>>>>

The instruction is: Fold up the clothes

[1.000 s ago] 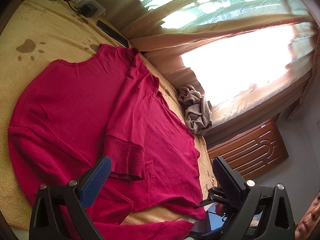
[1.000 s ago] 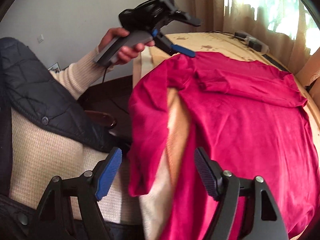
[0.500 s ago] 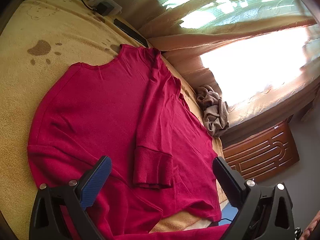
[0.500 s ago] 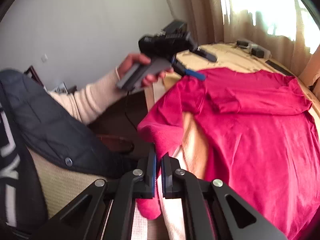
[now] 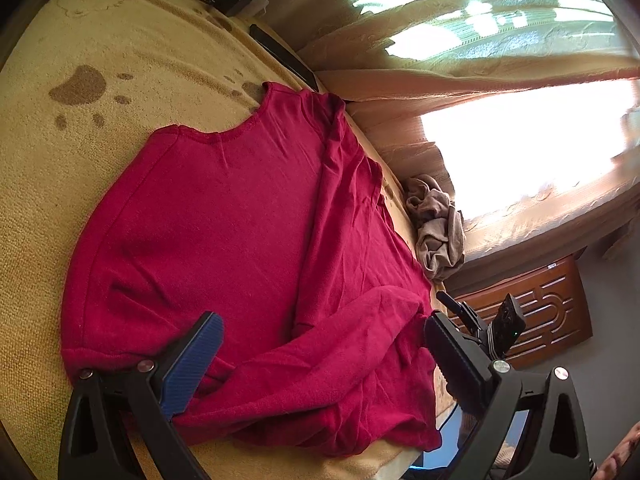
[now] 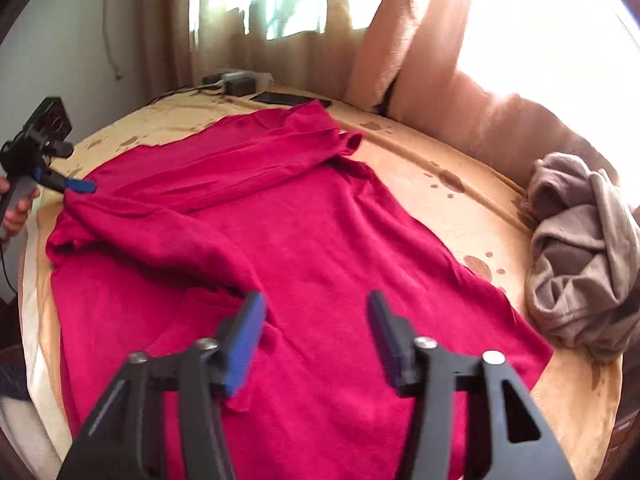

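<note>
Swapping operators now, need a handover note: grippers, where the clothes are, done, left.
Left gripper: open, empty, over the near sleeve.
Right gripper: jaws opening, nothing between them, above the shirt.
Red shirt: flat on the yellow bed cover, both sleeves folded across the body.
Grey garment: crumpled near the curtain, untouched.
Left: fold the shirt's body, then the grey garment.

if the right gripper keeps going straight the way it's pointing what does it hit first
Most likely the red sweater spread on the bed. The right gripper, jaws opening with nothing between them, points down at the sweater's body; depth is hard to judge.
</note>
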The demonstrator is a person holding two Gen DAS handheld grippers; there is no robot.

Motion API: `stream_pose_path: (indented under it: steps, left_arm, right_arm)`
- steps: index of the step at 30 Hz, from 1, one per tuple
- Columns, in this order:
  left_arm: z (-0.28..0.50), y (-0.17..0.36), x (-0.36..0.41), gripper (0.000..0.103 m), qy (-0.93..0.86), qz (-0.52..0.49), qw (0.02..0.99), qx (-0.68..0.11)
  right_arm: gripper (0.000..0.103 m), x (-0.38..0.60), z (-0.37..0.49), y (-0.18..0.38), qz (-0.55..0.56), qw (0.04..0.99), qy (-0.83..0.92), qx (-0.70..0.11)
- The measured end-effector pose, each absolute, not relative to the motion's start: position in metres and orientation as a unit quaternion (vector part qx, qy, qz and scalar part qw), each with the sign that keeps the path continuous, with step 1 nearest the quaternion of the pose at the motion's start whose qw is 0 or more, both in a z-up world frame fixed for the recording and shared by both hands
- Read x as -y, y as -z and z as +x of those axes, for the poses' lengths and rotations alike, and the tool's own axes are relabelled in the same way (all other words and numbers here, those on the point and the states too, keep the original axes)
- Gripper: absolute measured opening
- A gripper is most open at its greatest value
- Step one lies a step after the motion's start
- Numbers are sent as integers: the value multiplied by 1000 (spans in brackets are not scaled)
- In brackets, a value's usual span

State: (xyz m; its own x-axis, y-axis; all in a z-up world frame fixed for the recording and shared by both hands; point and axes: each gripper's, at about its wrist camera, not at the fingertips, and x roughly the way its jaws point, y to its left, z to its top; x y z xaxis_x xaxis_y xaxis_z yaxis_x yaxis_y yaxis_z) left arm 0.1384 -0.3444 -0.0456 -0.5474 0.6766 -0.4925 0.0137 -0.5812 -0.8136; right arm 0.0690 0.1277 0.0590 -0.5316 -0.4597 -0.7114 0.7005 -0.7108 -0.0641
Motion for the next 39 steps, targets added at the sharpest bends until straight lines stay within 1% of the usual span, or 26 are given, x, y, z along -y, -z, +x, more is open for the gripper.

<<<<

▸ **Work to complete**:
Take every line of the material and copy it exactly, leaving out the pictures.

▸ **Answer**:
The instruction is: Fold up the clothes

[1.000 s ago] 
[1.000 s ago] 
[0.500 s ago] 
[0.500 s ago] 
[now] 
[now] 

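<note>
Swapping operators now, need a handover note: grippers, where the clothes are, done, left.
Left gripper: open, empty, over the near sleeve.
Right gripper: jaws opening, nothing between them, above the shirt.
Red shirt: flat on the yellow bed cover, both sleeves folded across the body.
Grey garment: crumpled near the curtain, untouched.
Left: fold the shirt's body, then the grey garment.

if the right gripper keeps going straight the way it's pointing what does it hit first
Most likely the red sweater spread on the bed. The right gripper, jaws opening with nothing between them, points down at the sweater's body; depth is hard to judge.
</note>
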The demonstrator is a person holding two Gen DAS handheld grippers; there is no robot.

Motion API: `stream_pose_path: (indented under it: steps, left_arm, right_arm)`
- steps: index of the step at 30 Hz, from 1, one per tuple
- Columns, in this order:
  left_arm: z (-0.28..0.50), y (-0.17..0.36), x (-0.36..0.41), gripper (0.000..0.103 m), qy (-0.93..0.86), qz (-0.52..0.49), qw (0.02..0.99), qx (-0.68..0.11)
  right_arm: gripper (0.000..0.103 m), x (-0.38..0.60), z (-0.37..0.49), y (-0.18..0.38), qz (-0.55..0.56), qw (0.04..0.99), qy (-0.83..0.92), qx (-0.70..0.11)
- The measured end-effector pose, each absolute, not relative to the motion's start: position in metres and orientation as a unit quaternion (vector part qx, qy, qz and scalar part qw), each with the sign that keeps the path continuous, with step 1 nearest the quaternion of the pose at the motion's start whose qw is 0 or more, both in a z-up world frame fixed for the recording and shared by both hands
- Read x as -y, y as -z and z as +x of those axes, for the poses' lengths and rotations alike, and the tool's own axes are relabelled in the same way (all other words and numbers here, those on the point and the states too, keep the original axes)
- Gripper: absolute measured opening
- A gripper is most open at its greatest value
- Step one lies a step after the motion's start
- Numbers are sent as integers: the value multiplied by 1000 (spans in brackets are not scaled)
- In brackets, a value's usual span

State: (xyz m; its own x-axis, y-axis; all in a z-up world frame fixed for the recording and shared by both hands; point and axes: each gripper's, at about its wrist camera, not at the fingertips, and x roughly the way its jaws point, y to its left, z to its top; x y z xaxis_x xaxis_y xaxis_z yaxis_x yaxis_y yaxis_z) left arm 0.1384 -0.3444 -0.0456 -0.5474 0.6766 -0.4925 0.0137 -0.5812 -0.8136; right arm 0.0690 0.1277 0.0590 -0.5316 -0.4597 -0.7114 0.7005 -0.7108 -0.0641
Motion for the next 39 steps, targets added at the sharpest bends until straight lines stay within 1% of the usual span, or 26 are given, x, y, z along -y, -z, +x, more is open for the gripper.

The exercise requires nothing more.